A lifelong Norwich City fan whose Christian faith “was at the heart of everything she did” has died aged 86.

Patricia Rolls has been described by her family as “an amazing lady who lived out her faith in love and action in the community on a daily basis”.

A key member of the Methodist community, she remained active in the church throughout her life and was particularly passionate about bringing opportunities of faith to all people, especially those in rural locations.

Patricia Mary Alden was born during the summer of 1935 on the family farm in Burgh St Peter, south Norfolk. Her childhood with her parents and siblings, Peter and Brenda, has been described as “cherished and formative times”.

Throughout her life, Mrs Rolls fondly regaled childhood memories of her early days spent on the marshes, family celebrations, and entertaining capers in the family home, such as visits from Father Valentine.

Less happy memories included a time when tragedy was narrowly avoided when she became badly injured in a riding accident as a girl. She was nursed back to full health by Dr Mackay, who went on to be an internationally renowned surgeon and inventor of a pioneering brace that helps with patient recovery.

Mrs Rolls attended school at Wheatacre Primary School before moving to Sir John Leman High School, Beccles, which invariably necessitated a panicked bicycle ride to catch the train at the now-defunct Aldeby Station. During these years, many of her lifelong friendships were formed.

During the Second World War, the farm provided rest and recuperation to servicemen, many from Canada. It also hosted a gun battery to protect Lowestoft and near disaster once struck when the house roof was almost blown off by a shell that was accidentally fired while a horizonal Ack Ack gun was being cleaned.

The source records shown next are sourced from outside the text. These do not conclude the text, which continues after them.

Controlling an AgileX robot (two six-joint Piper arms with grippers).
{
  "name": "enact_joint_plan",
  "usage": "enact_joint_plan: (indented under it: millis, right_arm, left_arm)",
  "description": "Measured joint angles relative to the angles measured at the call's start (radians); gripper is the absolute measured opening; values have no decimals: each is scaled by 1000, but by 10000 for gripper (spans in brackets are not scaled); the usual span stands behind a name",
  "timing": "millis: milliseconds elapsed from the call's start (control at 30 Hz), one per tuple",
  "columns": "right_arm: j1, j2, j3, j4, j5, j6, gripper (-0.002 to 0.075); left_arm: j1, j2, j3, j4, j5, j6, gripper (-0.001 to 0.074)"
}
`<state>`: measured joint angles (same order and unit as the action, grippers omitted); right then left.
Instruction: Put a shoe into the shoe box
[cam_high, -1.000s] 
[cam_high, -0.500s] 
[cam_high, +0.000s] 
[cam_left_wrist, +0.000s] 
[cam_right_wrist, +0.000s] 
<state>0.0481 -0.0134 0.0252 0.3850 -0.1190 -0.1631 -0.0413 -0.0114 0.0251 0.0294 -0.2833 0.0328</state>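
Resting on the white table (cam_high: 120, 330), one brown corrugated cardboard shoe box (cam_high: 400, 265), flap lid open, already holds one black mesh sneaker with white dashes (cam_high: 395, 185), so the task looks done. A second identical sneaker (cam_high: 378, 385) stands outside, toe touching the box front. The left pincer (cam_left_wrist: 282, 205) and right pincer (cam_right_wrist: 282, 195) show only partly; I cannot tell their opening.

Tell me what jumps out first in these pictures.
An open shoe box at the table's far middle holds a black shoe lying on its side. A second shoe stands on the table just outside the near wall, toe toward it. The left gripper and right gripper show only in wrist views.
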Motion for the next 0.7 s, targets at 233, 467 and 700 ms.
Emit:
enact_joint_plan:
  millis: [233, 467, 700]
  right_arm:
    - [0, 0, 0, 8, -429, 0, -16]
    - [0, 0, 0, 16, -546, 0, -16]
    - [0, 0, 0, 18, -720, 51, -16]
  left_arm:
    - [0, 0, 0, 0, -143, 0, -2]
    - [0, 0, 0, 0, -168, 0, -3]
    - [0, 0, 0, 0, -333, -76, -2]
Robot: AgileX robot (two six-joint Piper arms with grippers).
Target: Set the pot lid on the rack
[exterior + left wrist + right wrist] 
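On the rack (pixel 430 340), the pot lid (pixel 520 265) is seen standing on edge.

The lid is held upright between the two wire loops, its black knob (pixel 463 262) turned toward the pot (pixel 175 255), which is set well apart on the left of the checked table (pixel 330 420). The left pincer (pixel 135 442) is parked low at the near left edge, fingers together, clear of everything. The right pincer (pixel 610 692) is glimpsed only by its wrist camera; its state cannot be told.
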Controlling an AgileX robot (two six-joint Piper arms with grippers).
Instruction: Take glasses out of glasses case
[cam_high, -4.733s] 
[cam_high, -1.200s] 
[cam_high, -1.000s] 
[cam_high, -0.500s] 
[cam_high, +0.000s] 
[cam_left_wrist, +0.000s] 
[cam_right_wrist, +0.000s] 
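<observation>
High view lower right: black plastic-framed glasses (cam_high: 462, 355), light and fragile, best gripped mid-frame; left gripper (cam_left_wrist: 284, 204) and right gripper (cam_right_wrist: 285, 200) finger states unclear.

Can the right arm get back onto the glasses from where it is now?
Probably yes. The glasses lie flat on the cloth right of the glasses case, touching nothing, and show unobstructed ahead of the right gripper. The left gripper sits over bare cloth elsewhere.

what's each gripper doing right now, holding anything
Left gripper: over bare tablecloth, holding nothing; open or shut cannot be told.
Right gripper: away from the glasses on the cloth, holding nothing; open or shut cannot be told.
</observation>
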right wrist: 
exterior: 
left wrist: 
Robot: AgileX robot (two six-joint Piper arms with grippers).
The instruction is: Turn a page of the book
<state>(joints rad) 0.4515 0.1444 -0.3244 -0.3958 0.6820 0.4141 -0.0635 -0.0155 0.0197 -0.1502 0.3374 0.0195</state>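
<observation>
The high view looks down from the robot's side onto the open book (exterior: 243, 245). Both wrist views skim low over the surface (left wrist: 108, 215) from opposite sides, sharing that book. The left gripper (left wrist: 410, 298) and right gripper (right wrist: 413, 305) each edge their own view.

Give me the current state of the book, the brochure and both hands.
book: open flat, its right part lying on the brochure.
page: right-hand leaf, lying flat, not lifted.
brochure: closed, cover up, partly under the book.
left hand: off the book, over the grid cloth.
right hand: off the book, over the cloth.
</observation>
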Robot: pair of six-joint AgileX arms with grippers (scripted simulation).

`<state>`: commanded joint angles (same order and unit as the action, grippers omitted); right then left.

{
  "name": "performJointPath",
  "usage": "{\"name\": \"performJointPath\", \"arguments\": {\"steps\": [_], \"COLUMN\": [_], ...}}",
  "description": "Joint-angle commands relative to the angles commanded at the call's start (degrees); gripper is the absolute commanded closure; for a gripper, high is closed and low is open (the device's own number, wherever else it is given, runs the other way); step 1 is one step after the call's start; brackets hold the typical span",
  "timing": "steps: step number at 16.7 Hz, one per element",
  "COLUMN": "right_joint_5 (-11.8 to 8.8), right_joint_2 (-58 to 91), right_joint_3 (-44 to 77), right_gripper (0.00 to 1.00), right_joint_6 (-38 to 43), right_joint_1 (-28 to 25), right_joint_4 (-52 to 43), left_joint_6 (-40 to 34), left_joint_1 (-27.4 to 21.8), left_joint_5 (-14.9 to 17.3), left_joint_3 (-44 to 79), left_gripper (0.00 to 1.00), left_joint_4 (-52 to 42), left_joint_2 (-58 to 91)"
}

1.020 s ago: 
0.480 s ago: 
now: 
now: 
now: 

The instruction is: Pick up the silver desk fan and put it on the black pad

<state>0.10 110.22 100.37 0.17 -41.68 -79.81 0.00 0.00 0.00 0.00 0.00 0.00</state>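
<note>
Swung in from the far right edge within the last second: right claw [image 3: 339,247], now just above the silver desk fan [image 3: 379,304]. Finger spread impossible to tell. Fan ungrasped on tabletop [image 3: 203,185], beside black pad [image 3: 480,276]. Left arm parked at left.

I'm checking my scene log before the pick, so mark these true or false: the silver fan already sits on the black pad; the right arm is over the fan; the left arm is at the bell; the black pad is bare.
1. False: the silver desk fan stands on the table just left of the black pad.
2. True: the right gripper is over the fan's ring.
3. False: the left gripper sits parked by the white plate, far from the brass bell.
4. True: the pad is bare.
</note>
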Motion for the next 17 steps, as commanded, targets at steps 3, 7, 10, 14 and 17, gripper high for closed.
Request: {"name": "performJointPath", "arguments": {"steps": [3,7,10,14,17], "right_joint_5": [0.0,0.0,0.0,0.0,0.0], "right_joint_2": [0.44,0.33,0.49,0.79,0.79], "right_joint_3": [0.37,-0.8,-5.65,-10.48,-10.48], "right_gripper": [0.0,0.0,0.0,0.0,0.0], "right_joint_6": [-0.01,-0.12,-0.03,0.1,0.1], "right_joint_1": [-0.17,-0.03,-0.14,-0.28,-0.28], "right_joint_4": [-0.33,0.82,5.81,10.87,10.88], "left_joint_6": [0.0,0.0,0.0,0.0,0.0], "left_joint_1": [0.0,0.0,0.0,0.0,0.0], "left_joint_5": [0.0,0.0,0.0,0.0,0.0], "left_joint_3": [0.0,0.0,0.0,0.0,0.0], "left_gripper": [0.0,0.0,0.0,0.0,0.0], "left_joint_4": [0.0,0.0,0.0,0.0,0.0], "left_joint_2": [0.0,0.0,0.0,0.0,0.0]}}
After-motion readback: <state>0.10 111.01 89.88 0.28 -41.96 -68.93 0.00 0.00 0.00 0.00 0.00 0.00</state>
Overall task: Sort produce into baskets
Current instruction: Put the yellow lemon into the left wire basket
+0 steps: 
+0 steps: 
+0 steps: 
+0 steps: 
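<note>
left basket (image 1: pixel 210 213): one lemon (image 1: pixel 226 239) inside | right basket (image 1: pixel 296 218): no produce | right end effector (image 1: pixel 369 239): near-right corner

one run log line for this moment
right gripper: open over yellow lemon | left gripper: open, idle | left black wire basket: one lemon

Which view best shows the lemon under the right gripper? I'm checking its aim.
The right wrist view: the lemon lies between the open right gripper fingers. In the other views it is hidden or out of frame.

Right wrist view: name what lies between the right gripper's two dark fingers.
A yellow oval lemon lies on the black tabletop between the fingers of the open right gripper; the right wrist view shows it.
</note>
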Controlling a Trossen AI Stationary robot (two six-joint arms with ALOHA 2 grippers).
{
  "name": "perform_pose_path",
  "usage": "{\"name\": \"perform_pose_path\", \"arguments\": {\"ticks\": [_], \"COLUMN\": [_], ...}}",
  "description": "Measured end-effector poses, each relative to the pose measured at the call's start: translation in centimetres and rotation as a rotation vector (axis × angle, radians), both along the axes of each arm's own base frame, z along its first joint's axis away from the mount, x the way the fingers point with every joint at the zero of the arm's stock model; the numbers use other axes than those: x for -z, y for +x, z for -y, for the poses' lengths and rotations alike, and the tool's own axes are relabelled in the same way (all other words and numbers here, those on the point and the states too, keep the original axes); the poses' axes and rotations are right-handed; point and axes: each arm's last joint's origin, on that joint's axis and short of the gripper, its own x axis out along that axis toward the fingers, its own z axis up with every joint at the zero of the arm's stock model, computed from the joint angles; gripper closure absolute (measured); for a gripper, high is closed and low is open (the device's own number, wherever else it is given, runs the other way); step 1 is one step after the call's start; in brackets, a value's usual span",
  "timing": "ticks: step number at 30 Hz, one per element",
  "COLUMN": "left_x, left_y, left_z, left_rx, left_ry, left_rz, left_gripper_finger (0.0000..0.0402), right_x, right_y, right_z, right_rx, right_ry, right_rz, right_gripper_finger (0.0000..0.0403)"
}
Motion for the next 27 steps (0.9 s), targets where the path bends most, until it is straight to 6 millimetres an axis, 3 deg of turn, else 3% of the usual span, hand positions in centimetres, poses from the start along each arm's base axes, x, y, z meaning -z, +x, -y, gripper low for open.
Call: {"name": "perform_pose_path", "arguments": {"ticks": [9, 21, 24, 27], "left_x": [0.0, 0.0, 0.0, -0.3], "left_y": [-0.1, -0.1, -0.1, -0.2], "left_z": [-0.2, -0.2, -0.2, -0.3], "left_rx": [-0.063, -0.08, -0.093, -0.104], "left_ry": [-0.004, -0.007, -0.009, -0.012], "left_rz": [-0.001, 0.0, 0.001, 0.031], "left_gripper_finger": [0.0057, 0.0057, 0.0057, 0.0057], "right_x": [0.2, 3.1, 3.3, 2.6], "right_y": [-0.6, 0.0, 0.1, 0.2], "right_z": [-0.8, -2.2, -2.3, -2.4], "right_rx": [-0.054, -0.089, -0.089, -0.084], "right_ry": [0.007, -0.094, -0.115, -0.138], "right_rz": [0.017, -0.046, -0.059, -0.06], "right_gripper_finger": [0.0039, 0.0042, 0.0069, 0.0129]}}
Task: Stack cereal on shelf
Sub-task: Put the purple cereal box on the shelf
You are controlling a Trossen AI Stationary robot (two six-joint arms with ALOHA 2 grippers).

Then, during the early post-war years, the farm welcomed children from war-ravished mainland Europe, particularly the Netherlands, and maintained close connections with stationed US servicemen. This resulted in a bedrock of friends from around the globe which meant opportunities for many holiday adventures were created.

Mrs Rolls’ strong Christian faith was at the heart of everything she did and she was an active member of the Methodist church throughout her days. She was particularly passionate about rural Methodism as she believed people deserved the same opportunities to grow in their faith wherever they lived.

Her local chapel was the Burgh St Peter Chapel which linked in with the MAYC Beccles and Bungay Youth Group, which she co-led.

Her eldest son, David, explained that it was one of the most active Methodist youth clubs in the country at the time.

“Many young lives were touched during this time.

"There was a very active programme, including night walks, fundraising events, and a very wet evening on the streets of London to get a prime spot for the Coronation of Queen Elizabeth II in 1953.

“Its membership also included a certain David Frost who cut his jib writing the club’s pantomime scripts."

And it was during one of these adventures to the Methodist retreat, Lindors, in the Wye Valley in 1969 that she first met her future husband, Alec. A full-time youth worker from Devon, he was on leave for a week of calm and contemplation.

David added: “Unbeknown to him, mum rocked up with her energetic youth group, full of the joys of Norfolk.

“Once he had recovered from the shock, a long-distanced letter-writing courtship ensued with the pair reputedly only meeting three more times before their wedding and subsequent near 50 years of marriage.

“The East Anglian Friesian Breeders Club Annual dinner in February 1970 provided a unique setting for the marriage proposal.”

Mrs Rolls emigrated to rural Devon during the 1970s where she spent a "very happy” 40-plus years with her late husband and two sons, David and Christopher. Mr Rolls was a former district youth officer on behalf of the Methodist church in Devon as well as chair of the County Princes Trust on behalf of HM. He died in January 2020.

“Mum was just as active in the local community in Devon, as she was in her native Norfolk.

“She invariably befuddled Devonians with her Norfolk phraseology, but a constant stream of Eastern Daily Press and Pink Un cuttings made sure she was always up on the local news on the Canaries form, of whom she was an avid fan.”

Mrs Rolls died at her home in Silverton, Devon, on December 28, 2021. Her last wish was to make sure that her death was followed by a joyful thanksgiving service. Before her death, she said: "My thanksgiving should be a time of praise for all my blessings – a happy home by the marshes in Norfolk, a dear family in Devon, plus friendships spreading throughout God’s wonderful world.”